Comparing AFLP profile with IS6110 typing data showed that in AFLP analysis isolates clustered irrespective of the IS6110 copy number. The IS6110 'low copy' isolates were not well differentiated as nearly 85% of the low copy isolates clustered together (Fig 3, Cluster 1b). Therefore, it could be speculated that the low copy strains of Kerala are not very diverse. But all strains with a single copy of IS may not be identical, as they fell into different clusters (both 1 and 3) in the AFLP analysis. The high copy isolates were relatively better separated than the low copy isolates.

Conclusion

We conclude that conventional radioactive AFLP alone does not seem to be an efficient fingerprinting method for M. tuberculosis.

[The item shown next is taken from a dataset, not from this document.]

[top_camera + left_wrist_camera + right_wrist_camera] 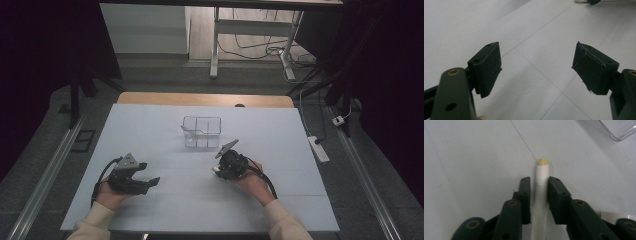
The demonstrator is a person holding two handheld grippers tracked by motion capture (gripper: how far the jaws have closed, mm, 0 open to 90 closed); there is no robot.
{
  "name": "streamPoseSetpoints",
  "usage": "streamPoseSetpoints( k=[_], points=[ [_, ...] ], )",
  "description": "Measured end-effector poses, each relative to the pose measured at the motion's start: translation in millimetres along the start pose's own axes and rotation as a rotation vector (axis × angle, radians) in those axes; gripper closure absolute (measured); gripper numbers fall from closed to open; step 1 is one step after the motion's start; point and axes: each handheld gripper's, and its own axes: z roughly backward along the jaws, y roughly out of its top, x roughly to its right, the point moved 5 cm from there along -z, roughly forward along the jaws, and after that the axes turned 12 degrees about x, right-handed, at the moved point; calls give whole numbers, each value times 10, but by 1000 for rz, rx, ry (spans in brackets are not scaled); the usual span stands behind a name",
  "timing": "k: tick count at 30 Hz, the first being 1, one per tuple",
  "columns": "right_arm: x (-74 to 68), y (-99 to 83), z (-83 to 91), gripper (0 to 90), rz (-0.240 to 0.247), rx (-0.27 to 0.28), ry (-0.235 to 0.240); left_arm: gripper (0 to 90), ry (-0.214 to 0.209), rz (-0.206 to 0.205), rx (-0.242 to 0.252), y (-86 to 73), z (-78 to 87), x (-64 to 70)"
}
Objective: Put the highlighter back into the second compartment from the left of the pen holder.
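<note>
Tongs on the right [538, 190] are gripping a slim white tube [541, 182] with a tan, rounded tip, its long axis running straight out between the jaws toward 12 o'clock in the right gripper view. It is hovering over the white table [280, 135], at 5 o'clock from the clear divided box [201, 131]. Left tongs [536, 67] are gaping wide, holding nothing.

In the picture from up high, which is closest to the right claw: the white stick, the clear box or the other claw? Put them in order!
1. The white stick: it sits right between the right claw's jaws.
2. The clear box: just beyond the claw, toward the table's far side.
3. The left claw: farthest, off to the left, open and holding nothing.
</note>
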Motion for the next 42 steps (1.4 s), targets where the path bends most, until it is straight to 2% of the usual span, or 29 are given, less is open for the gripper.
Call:
streamPoseSetpoints(
  k=[5,16,23,35,42],
  points=[
    [20,-8,4,777,-45,8,10,232,2,4,1,-2,5,-7],
    [22,1,14,780,-51,14,6,235,2,10,-3,-10,5,-23],
    [9,54,82,781,-84,64,36,236,1,13,-3,-9,5,-25],
    [11,185,269,782,-95,169,39,237,-1,18,-3,-9,7,-29],
    [0,255,363,781,-83,229,37,237,-1,17,-4,-10,6,-27]
  ],
)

The combined use of IS6110-RFLP and AFLP again can differentiate the 'high copy' isolates to some extent, but does not differentiate the 'low copy' isolates efficiently. However the technique provides inter-species differentiation within and outside the M. tuberculosis complex and therefore is useful in the development of species-specific markers. The latest addition to the fingerprinting methods for M. tuberculosis, MIRU-VNTR [16, 17], is efficient and is being adopted by several labs and we are currently analyzing our isolates using MIRU fingerprinting. But different fingerprinting techniques cluster the strains differently, and therefore generally appear to work independently of each other. Therefore, a unified fingerprinting system that can neatly pigeonhole all different strains is yet to be developed.